The college campus, elementary school, nursing school, some dormitories and staff housing have been built, and work on the 360-bed hospital has been substantially completed. But after the thefts, construction on an extension of the college and a dormitory for it, an extension to the elementary school and the vocational school was halted.

Although an outpatient clinic has opened and the first patients were admitted to the hospital this summer, plans for its full-scale operation have been postponed.

There have been problems in recruiting doctors from abroad because of Lebanon's continuing conflicts, and because of the complex's difficulties with the Phalangists that began nearly a year before the thefts.

After the Israeli invasion in June 1982, the Christian Phalangists, who had stayed underground until the PLO was rooted out, suddenly appeared armed and in uniform in the hills around Sidon.
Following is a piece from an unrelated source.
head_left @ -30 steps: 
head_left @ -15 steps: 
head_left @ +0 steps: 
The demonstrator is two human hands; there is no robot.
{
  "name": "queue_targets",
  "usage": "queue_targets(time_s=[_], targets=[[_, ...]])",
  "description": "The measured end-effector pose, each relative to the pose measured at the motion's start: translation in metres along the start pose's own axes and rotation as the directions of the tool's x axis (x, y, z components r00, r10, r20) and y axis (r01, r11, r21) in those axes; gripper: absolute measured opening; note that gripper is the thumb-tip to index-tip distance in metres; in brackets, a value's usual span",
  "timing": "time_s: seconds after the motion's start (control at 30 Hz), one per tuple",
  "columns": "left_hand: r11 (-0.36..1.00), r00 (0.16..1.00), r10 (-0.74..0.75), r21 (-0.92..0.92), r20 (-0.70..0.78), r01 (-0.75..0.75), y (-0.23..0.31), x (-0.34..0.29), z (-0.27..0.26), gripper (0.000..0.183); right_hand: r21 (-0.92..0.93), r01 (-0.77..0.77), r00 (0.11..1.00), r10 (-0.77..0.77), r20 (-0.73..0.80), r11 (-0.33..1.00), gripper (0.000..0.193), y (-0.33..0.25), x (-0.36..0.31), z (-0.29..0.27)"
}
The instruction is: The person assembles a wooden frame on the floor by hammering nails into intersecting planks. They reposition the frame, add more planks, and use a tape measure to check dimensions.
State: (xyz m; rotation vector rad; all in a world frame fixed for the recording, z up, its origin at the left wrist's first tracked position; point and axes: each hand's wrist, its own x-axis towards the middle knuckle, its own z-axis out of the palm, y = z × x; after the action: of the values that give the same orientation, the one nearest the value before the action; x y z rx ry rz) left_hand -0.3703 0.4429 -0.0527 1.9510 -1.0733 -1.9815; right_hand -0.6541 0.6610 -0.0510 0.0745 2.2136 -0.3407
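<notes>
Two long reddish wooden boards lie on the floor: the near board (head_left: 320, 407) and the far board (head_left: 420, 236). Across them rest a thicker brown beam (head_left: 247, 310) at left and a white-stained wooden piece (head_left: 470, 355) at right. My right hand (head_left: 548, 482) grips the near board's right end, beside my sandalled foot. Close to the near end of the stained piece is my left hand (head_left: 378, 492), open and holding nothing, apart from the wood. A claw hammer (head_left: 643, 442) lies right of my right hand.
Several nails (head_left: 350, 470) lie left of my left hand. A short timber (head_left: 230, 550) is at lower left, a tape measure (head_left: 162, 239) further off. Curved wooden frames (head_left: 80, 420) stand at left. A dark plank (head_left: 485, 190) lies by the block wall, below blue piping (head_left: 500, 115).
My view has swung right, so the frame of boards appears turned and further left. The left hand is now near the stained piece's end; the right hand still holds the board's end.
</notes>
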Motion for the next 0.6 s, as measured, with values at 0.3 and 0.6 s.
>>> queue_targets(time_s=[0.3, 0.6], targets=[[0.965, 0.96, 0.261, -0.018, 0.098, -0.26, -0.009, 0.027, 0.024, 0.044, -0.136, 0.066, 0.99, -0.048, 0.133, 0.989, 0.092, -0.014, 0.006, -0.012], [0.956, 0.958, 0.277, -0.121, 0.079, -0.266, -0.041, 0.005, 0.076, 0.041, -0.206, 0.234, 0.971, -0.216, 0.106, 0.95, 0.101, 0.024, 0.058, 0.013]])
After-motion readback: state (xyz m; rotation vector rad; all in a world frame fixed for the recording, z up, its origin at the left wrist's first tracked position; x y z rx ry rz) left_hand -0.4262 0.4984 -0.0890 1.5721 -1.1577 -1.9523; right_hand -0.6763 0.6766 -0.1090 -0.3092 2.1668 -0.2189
Apparently lacking barracks for their militia, they seized the staff housing of the hospital and the nursing school's dormitory. In September, after long protests by Hariri's aides, they finally moved out. There was extensive damage to the furniture and buildings when the militiamen left.

A couple of months later came what the complex directors refer to as the "palm trees affair." Landscapers working on the grounds around the hospital and college campus decided to plant palm trees. The Phalangist militiamen uprooted them and carted them off, saying that palms were Saudi Arabian trees and that cedars, the Lebanese symbol from its northern Maronite Christian heartland, should be planted instead.